**Description of the task**
Repeat every line below exactly as it reads.

**Data extract**
•••••

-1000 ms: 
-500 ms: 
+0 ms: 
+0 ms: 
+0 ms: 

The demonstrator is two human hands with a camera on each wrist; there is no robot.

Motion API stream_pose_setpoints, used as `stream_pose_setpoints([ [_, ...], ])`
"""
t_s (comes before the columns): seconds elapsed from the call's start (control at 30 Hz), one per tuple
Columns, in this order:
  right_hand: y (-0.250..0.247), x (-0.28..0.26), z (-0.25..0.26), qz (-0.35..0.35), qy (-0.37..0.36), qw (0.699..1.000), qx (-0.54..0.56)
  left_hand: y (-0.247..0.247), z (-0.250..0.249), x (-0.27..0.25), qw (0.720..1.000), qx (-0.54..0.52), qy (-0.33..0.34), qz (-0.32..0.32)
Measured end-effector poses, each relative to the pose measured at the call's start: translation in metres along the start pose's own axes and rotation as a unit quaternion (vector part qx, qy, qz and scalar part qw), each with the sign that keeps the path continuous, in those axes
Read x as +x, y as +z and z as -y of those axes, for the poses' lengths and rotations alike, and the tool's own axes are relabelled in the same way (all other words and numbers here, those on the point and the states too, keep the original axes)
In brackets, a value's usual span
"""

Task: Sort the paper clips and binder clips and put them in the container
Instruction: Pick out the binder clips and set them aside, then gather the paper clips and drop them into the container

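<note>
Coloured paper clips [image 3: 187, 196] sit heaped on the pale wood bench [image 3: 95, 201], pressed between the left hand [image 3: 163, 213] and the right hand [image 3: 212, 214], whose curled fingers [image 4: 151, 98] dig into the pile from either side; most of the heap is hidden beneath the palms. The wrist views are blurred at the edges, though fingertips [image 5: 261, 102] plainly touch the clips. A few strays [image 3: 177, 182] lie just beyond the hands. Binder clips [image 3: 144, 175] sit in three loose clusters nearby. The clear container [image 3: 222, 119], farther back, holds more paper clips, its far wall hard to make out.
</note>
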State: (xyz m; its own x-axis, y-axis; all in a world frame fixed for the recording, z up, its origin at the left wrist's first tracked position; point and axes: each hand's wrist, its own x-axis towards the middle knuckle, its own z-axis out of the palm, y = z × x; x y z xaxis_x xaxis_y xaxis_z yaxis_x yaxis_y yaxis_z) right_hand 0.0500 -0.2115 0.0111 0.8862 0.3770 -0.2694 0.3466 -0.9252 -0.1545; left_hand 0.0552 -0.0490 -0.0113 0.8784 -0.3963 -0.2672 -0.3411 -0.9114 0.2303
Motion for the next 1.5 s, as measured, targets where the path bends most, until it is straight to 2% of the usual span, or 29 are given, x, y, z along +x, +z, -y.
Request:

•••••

**Answer**
-1000 ms: 
-500 ms: 
+0 ms: 
+0 ms: 
+0 ms: 

The demonstrator is two human hands with a camera on each wrist; there is no robot.

Motion API stream_pose_setpoints, used as `stream_pose_setpoints([ [_, ...], ])`
"""
t_s (comes before the columns): seconds elapsed from the call's start (control at 30 Hz), one per tuple
Columns, in this order:
  right_hand: y (-0.250..0.247), x (-0.28..0.26), z (-0.25..0.26), qz (-0.35..0.35), qy (-0.37..0.36), qw (0.699..1.000), qx (-0.54..0.56)
  left_hand: y (-0.247..0.247), z (-0.250..0.249), x (-0.27..0.25), qw (0.720..1.000), qx (-0.54..0.52), qy (-0.33..0.34), qz (-0.32..0.32)
Measured end-effector poses, each relative to the pose measured at the call's start: translation in metres along the start pose's own axes and rotation as a unit quaternion (vector part qx, qy, qz and scalar part qw), each with the sign that keeps the path continuous, in those axes
Read x as +x, y as +z and z as -y of those axes, for the poses' lengths and rotations alike, and the tool's own axes are relabelled in the same way (all other words and numbers here, those on the point and the states too, keep the original axes)
In brackets, a value's usual span
"""

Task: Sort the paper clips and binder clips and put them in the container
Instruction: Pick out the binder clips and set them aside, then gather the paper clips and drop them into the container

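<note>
Coloured paper clips [image 3: 187, 196] sit heaped on the pale wood bench [image 3: 95, 201], pressed between the left hand [image 3: 163, 213] and the right hand [image 3: 212, 214], whose curled fingers [image 4: 151, 98] dig into the pile from either side; most of the heap is hidden beneath the palms. The wrist views are blurred at the edges, though fingertips [image 5: 261, 102] plainly touch the clips. A few strays [image 3: 177, 182] lie just beyond the hands. Binder clips [image 3: 144, 175] sit in three loose clusters nearby. The clear container [image 3: 222, 119], farther back, holds more paper clips, its far wall hard to make out.
</note>
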State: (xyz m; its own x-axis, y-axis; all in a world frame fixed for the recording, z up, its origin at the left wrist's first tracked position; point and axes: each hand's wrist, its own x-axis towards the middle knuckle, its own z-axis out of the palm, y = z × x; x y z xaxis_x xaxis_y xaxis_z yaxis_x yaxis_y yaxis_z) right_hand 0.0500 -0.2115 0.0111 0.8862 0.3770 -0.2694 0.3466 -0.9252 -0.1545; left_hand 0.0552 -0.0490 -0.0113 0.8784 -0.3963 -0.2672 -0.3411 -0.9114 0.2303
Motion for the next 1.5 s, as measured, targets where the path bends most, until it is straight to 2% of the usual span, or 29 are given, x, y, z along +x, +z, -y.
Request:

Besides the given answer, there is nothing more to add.